▸ What is needed
The expected output is exactly the lines below, starting at the line with "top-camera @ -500" and ending at the line with "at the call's", both included; no other line belongs in it.

═══ Extracted records

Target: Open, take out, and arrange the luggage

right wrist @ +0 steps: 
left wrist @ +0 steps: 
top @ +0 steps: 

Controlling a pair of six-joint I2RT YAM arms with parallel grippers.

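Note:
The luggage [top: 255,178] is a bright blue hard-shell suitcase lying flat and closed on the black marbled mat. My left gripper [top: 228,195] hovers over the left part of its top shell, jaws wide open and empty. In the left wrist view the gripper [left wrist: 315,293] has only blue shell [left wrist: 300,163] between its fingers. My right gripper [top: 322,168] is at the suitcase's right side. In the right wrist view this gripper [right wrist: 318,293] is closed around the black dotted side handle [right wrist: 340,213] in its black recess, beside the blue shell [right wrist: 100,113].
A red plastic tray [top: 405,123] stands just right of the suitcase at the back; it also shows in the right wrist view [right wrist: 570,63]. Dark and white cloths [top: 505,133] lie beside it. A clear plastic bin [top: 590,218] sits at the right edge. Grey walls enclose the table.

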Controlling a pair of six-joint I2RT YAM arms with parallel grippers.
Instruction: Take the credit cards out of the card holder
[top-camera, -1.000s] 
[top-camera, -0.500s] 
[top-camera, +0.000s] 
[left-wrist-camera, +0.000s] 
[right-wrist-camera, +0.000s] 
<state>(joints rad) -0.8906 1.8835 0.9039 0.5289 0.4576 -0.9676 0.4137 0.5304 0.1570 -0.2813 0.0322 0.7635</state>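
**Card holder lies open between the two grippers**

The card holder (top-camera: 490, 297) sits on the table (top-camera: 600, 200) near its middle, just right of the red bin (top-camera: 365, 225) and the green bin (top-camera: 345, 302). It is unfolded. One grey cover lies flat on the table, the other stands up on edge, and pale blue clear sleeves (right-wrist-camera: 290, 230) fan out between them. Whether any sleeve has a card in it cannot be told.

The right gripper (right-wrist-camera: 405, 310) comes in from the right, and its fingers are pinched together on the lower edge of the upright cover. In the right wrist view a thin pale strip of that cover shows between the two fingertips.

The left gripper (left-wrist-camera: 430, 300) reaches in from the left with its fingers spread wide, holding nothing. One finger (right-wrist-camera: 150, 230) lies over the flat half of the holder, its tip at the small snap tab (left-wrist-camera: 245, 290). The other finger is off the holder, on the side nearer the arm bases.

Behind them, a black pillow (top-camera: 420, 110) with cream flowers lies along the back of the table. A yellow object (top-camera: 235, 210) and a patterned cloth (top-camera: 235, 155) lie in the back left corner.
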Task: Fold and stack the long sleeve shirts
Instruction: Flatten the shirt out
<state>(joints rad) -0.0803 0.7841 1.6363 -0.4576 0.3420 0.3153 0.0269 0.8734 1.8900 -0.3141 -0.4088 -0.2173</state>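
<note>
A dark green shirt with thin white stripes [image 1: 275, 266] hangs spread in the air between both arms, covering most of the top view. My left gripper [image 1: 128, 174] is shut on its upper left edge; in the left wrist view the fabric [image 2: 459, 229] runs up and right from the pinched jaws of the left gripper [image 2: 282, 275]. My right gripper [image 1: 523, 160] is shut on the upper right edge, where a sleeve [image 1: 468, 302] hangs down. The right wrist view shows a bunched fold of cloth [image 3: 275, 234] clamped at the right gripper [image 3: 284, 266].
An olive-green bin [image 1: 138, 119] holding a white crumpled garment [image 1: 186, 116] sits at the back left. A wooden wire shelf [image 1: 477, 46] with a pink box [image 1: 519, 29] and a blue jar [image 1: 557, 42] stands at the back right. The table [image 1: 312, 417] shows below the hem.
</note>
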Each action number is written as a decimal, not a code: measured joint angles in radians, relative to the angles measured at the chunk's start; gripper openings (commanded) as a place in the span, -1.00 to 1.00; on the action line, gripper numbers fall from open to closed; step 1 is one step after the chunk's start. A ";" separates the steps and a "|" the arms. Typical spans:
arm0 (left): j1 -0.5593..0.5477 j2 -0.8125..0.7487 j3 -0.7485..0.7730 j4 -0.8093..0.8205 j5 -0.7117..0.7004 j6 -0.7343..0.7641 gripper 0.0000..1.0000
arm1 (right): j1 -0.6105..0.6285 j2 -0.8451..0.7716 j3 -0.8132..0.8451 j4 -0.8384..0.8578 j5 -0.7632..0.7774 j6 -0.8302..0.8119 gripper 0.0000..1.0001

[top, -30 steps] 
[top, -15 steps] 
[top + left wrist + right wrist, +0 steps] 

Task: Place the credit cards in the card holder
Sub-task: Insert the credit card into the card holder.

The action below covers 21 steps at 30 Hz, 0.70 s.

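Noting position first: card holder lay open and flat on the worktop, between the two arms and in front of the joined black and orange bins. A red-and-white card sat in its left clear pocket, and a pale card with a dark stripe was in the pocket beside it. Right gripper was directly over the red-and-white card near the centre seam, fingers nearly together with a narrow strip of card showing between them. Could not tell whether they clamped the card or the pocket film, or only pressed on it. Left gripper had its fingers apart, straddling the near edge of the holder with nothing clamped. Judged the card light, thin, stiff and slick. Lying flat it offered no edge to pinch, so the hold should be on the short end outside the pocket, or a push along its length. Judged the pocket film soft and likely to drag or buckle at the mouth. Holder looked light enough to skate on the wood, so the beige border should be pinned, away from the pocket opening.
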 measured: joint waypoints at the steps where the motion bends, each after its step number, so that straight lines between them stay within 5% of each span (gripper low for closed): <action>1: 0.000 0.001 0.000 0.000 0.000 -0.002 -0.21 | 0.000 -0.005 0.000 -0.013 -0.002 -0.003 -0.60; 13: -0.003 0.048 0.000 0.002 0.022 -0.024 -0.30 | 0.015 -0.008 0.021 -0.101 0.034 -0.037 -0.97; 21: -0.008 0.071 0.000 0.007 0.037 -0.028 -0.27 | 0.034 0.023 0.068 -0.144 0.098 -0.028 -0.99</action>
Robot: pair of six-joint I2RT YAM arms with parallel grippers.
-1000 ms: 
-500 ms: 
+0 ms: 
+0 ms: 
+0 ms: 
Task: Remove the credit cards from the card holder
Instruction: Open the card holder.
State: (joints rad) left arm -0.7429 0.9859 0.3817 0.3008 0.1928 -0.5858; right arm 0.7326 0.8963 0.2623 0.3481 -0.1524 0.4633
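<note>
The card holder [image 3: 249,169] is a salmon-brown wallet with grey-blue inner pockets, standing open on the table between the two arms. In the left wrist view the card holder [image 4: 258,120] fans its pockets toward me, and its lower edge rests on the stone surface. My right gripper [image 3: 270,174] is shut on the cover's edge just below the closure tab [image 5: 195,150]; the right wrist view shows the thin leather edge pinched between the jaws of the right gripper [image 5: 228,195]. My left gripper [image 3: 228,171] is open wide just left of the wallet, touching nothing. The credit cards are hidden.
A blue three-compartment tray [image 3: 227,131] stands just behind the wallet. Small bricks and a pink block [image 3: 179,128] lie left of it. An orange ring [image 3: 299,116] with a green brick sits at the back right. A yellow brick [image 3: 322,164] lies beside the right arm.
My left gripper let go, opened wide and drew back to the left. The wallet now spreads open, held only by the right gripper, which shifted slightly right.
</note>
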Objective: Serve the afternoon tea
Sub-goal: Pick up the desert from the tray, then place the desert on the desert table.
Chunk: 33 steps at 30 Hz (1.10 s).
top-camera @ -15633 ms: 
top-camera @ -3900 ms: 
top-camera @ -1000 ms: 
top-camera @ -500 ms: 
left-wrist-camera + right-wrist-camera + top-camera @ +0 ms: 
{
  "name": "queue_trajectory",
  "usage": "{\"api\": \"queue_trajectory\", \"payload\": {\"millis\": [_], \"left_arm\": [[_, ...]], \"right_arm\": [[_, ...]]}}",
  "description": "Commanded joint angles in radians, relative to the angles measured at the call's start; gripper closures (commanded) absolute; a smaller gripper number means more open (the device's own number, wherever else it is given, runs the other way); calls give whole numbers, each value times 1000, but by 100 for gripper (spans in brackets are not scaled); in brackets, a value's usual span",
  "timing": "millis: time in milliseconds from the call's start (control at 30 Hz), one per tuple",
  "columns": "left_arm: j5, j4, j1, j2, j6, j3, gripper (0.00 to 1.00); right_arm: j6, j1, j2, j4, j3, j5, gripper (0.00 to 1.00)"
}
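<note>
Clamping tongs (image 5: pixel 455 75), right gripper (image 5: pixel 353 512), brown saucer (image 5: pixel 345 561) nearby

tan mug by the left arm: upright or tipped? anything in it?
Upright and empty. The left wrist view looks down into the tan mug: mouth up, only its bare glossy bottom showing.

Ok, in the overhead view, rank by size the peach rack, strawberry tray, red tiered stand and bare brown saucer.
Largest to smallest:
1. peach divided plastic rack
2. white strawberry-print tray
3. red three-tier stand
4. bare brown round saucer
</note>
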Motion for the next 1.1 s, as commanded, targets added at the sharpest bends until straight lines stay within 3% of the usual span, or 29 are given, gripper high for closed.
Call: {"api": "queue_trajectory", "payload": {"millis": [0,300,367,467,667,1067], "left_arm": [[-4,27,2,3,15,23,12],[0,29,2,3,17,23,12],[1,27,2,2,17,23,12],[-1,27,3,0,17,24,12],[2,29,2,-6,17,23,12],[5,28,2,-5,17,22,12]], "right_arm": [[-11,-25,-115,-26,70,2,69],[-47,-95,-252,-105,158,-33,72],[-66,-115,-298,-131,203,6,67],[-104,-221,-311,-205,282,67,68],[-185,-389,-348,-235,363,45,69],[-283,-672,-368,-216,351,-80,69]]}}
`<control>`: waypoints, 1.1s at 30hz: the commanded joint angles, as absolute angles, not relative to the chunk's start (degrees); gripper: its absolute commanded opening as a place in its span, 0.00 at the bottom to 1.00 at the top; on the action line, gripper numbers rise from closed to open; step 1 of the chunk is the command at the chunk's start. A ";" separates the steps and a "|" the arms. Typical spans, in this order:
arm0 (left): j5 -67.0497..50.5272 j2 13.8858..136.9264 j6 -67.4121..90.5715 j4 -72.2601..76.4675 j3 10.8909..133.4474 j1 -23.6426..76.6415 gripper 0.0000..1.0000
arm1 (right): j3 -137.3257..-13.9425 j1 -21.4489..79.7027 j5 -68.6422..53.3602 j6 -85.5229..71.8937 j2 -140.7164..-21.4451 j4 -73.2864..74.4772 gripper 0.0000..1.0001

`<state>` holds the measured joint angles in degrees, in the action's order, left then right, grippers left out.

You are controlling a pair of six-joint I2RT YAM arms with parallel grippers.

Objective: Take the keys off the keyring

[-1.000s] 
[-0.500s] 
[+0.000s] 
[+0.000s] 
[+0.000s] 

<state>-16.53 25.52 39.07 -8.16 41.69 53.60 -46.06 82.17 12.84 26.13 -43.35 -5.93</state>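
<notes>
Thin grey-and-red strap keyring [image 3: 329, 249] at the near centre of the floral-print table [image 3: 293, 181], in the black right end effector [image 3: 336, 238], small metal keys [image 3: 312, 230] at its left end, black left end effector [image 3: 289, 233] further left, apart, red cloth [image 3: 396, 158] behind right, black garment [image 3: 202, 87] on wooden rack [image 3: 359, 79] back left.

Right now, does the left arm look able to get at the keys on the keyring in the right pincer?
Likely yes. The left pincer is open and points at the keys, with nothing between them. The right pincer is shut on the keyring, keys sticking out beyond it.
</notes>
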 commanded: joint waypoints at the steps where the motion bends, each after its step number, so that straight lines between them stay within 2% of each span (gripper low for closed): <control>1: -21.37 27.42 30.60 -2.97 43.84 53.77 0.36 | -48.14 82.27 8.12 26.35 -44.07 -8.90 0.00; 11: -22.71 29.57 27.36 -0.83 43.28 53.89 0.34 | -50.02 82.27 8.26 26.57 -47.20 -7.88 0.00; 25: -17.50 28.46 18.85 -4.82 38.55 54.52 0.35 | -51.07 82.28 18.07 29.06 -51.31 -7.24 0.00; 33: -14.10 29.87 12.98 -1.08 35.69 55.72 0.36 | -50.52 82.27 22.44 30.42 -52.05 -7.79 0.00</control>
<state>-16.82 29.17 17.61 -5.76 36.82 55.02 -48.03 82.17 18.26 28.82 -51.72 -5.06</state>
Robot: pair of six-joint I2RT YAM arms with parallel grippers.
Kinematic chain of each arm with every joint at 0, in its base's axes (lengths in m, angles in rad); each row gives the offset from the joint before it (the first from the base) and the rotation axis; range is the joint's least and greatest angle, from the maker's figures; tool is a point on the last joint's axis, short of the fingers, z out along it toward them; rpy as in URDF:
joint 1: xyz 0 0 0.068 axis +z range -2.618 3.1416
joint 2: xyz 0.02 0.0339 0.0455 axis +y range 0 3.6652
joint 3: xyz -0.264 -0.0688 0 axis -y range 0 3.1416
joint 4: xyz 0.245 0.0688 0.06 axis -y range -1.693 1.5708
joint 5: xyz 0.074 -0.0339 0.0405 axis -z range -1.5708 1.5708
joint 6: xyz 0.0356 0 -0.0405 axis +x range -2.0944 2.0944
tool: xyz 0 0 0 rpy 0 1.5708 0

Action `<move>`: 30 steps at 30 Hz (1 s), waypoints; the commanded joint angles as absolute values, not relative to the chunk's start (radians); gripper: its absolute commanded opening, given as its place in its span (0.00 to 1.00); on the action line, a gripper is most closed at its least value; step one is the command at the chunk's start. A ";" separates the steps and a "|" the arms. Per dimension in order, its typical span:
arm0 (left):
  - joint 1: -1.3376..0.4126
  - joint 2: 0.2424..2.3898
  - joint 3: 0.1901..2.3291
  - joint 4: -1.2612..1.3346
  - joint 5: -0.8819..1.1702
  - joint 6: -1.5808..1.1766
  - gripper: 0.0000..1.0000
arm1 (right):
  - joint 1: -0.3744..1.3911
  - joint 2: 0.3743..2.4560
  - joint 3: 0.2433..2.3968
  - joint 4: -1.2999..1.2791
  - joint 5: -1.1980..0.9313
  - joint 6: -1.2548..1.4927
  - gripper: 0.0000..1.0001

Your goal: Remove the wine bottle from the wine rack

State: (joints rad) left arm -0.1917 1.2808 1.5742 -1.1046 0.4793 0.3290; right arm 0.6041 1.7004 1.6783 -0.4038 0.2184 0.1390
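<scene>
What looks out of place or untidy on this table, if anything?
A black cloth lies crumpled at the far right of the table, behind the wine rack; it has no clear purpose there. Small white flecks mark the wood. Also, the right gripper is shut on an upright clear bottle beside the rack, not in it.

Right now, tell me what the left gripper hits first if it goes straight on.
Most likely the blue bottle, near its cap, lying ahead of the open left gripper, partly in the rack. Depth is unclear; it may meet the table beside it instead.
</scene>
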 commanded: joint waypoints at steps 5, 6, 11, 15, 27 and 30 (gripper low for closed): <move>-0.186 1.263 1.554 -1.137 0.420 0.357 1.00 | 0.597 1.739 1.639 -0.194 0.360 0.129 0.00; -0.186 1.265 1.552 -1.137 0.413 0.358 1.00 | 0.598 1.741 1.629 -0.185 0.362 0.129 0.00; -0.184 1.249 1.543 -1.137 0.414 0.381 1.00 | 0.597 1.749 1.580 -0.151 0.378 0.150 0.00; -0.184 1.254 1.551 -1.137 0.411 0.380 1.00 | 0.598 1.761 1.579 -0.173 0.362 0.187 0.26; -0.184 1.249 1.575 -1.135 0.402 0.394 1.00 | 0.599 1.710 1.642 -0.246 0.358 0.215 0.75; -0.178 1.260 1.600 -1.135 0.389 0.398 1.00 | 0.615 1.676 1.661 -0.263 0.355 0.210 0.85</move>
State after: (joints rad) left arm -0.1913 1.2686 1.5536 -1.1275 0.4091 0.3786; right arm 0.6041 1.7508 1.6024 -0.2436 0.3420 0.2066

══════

▸ Finished task
top-camera @ -500 ms: 
left-wrist-camera + right-wrist-camera + top-camera @ +0 ms: 
{
  "name": "queue_trajectory",
  "usage": "{\"api\": \"queue_trajectory\", \"payload\": {\"millis\": [_], \"left_arm\": [[_, ...]], \"right_arm\": [[_, ...]]}}",
  "description": "Commanded joint angles in radians, relative to the angles measured at the call's start; gripper closures (commanded) absolute; a smaller gripper number means more open (the device's own number, wherever else it is given, runs the other way); calls give whole numbers, each value times 1000, but by 100 for gripper (spans in brackets are not scaled); in brackets, a value's usual span",

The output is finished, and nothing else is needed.